Cat Person review: Viral short story is now a ready-to-go-viral romance movie
For all of its (much-discussed) flaws, the 2017 New Yorker short story “Cat Person” got at something fundamental about sexual relationships between women and men: There’s an undercurrent of fear in everyday life for women (used broadly here, to include a variety of feminine gender expressions) that simply isn’t present for men. When someone walks behind you, cross the street. You are tempted to enter a garage while your keys are still in your hand. “Getting it over with” because you’re not sure how he’ll react if you say no. The film version of this truth shows that the truth is distorted, as with many other aspects. Pet PersonThe 2023 Sundance Film Festival premiered the movie “The Luminaries”.
Pet Person gets it wrong so consistently, makes its points so inelegantly, and pads out the short story in such an ill-conceived way that it ends up invalidating the same concerns on which it’s built. When a cop tells the protagonist that she should stop watching murder shows, it’s not institutional indifference toward violence against women. It’s a voice of reason, as the protagonist’s own actions later prove. There is both a psychotherapist that appears to be stating the subtext, but then disappears. And a friend of color who only exists to drop feminist buzzwords from five decades ago (Geraldine Viswanathan, who deserves better). It’s confident in its cluelessness, and not in a way that underlines that same quality in its 20-year-old heroine.
Margot (Emilia Jones) is a college sophomore majoring in anthropology (maybe — it’s never directly stated) who also has a part-time job at a movie theater that only plays problematic Hollywood films from the 1960s through the ’80s. That’s where she meets Robert (Nicholas Braun), an older man — she thinks he’s 25, ancient in her friends’ eyes — with whom she strikes up a flirty relationship via text. With the help of the screen on their phones, they are able to get along very well.
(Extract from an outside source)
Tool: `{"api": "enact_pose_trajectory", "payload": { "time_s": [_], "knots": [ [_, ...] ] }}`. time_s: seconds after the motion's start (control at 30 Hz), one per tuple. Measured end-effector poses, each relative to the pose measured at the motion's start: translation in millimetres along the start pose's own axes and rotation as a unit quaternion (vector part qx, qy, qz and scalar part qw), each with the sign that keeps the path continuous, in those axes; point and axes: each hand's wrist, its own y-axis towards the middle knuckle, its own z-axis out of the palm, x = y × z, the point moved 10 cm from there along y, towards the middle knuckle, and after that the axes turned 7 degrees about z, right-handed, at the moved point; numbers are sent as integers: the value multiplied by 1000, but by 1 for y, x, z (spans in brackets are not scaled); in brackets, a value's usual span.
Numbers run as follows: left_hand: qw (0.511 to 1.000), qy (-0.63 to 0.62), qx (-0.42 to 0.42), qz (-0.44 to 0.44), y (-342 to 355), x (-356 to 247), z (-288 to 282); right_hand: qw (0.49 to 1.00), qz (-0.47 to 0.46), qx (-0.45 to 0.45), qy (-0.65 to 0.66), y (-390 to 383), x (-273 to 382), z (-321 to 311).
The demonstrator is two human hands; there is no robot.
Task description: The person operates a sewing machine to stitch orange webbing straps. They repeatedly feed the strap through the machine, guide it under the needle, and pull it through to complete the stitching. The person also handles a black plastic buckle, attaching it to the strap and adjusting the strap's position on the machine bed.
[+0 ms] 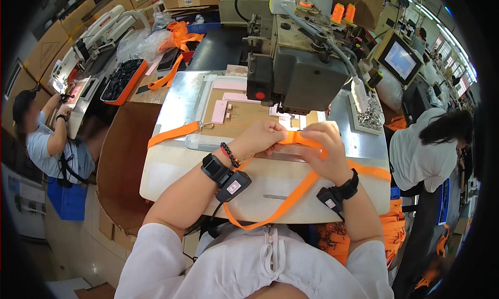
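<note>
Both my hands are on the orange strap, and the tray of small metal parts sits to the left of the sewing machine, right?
Not quite: the tray of small metal parts sits to the right of the sewing machine, as the head view shows.

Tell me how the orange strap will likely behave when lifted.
The strap is probably floppy, since it curves in a loose loop near the table's near edge. It seems light, looking thin and narrow. It probably won't roll, being a flat band.
</note>
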Motion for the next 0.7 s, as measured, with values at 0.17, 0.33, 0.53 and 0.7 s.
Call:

They also have a lot of fun and banter. Robert, however, is awkward and indecisive when they meet up in person. Margot isn’t even sure if he really has the two cats he talked about in their texts.
This is the centerpiece of the both short and film versions of the story. Pet PersonMargot decides to have sex again with Robert but she accepts the experience anyway. She begins to dissociate, floating from her body and looking up at herself. It’s a silly look. He seems sillier. She agreed to go to bed with him because, in her words, “he seems like he would be grateful” for the physical connection with a hot young woman like herself. However, the attention is not validating or enjoyable. He’s a bad kisser, and a worse lover. Oh, and he’s actually 33 (knocked down a year from the story’s 34). It’s an awkward moment, but an intensely relatable one for many people.
Photo: Sundance Institute
Unfortunately, director Susanna Fogel — best known for writing Booksmart,Michelle Ashford is (Mayfair Witches) handles script duties here — brings this experience to the screen in a flat visual style. For the majority of the scene, Margot talks to a double of herself standing on the other side of the room, an externalized internal monologue that overlays comedy onto the film’s most distressing moment. But the dialogue isn’t all that funny, which makes the whole thing just fall flat.
The same goes for the film’s horror flourishes, which are bluntly inserted and summarily dismissed. This film presents the whole concept of female hyperawareness regarding men’s danger in a thoughtful and well-thought out manner. Pet PersonThe theme loses its emotion in the final stretch, which is especially shocking. None of the additions to the story really work: Like Viswanathan, Isabella Rossellini is mostly wasted as a professor who’s fond of talking about how male bees’ penises fall off during the act of copulation, disemboweling them in the process. What happens next? After This short story has a very wrong ending. Margot, without spoiling the story, has much to do with Harrison Ford.
To be fair, rolling your eyes and saying that “Star Wars is sooo boring” is something a 20-year-old would do. It’s a rite of passage to reject what came before you, even — or perhaps especially — if a guy you’re rapidly realizing isn’t as attractive as you thought makes what came before you his entire personality. The thing is, in the dynamic between Margot and Robert, it’s never clear if this is supposed to be an affectionate nod to the unearned sense of superiority inherent to 20-year-olds, or if the movie is actually rehashing Twitter discourse from the mid-to-late 2010s with a straight face. This movie plays as if it is the former.
In the past, there was no joke about men having beds frames. But culture moves very quickly in the social media age — too fast for the development, production, and release of a feature film based on a short story that’s inextricable from the online chatter around it, perhaps. SomePet Person’s observations about sex and dating are relatable, at least to those who are attracted to men: Who among us has not laid on some guy’s dirty sheets and watched a movie on a laptop after bad sex? Filmmakers are trying to control the internet to make it work for them. Pet Person It serves mostly as an example of what not do.
Pet PersonPremiered at the 2023 Sundance Film Festival. This film is in the process of being distributed.